TASK REQUIREMENTS: Whenever a line in the data contains "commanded", show that line.
---------------
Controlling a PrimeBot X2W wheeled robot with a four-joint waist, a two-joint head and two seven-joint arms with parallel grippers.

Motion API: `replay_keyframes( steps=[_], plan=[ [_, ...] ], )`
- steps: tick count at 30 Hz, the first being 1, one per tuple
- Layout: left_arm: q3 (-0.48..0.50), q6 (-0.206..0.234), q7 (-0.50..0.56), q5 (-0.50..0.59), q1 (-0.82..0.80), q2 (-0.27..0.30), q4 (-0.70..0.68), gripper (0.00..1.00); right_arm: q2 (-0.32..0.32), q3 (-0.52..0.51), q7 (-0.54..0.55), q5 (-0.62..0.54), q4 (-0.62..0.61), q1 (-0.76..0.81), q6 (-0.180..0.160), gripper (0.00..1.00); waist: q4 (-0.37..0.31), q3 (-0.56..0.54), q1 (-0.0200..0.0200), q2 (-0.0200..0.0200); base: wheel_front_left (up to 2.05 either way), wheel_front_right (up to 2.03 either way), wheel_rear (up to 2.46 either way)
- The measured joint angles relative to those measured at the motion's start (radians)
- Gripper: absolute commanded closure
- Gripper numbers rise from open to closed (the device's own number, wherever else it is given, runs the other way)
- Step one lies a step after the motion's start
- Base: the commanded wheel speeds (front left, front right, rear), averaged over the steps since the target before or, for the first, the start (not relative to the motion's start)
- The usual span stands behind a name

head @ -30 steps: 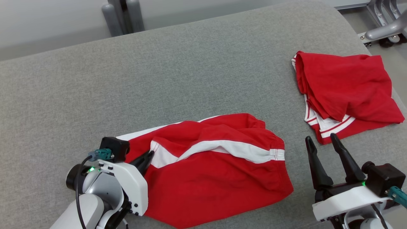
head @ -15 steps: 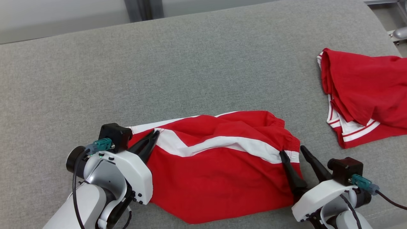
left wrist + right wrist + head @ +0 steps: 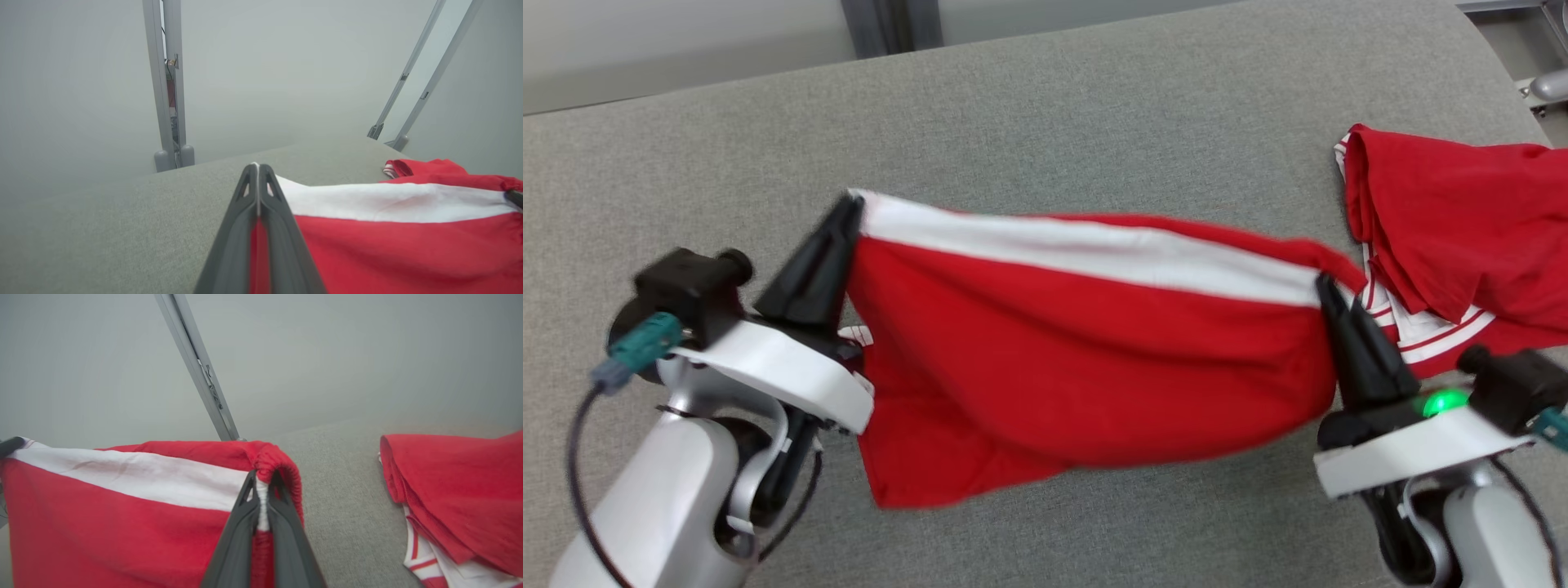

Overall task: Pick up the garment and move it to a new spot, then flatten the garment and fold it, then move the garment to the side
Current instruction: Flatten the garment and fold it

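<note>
Jaws: left gripper [image 3: 847, 211] pinched together on the white-stripe corner of the red shorts [image 3: 1078, 359]; right gripper [image 3: 1327, 287] clamped on the gathered elastic waistband end. Shorts stretched taut between them over the grey woven surface [image 3: 1045, 122]. A second red garment [image 3: 1454, 220], crumpled and white-trimmed, lies at the right, just beyond the right jaws. A grey metal post [image 3: 890, 24] stands at the far edge.

red garment [image 3: 1078, 359] with white stripe; grey table [image 3: 1045, 122]
</note>
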Motion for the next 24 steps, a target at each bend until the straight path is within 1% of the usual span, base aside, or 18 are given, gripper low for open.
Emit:
replay_keyframes(
  steps=[3,6,11,13,16,20,24],
  plan=[
    [0.046,0.022,-0.052,0.017,-0.026,0.01,-0.054,1.0,-0.012,-0.012,-0.005,0.015,-0.08,-0.052,0.0,1.0,0.003,-0.012,0.0,0.0,0.0,0.0,0.0],
    [0.086,0.047,-0.096,0.03,-0.062,0.004,-0.111,1.0,-0.025,-0.022,0.002,0.05,-0.136,-0.106,0.0,1.0,0.013,-0.026,0.0,0.0,0.0,0.0,0.0],
    [0.131,0.084,-0.164,0.068,-0.14,-0.014,-0.223,1.0,-0.06,-0.027,0.025,0.1,-0.195,-0.205,0.0,1.0,0.047,-0.048,0.0,0.0,0.0,0.0,0.0],
    [0.144,0.094,-0.177,0.089,-0.184,-0.011,-0.261,1.0,-0.07,-0.036,0.031,0.115,-0.211,-0.242,0.0,1.0,0.062,-0.055,0.0,0.0,0.0,0.0,0.0],
    [0.164,0.101,-0.182,0.111,-0.253,-0.003,-0.299,1.0,-0.092,-0.038,0.046,0.121,-0.218,-0.293,0.0,1.0,0.082,-0.067,0.0,0.0,0.0,0.0,0.0],
    [0.162,0.103,-0.159,0.131,-0.337,0.007,-0.32,1.0,-0.105,-0.031,0.055,0.122,-0.207,-0.347,0.0,1.0,0.099,-0.085,0.0,0.0,0.0,0.0,0.0],
    [0.136,0.084,-0.139,0.132,-0.395,0.006,-0.299,1.0,-0.111,-0.02,0.057,0.126,-0.169,-0.377,0.0,1.0,0.107,-0.095,0.0,0.0,0.0,0.0,0.0]
  ],
)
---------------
RESPONSE TO THIS EXERCISE:
- Gripper: absolute commanded closure
- Base: the commanded wheel speeds (front left, front right, rear), averaged over the steps since the target before or, for the first, the start (not relative to the motion's start)

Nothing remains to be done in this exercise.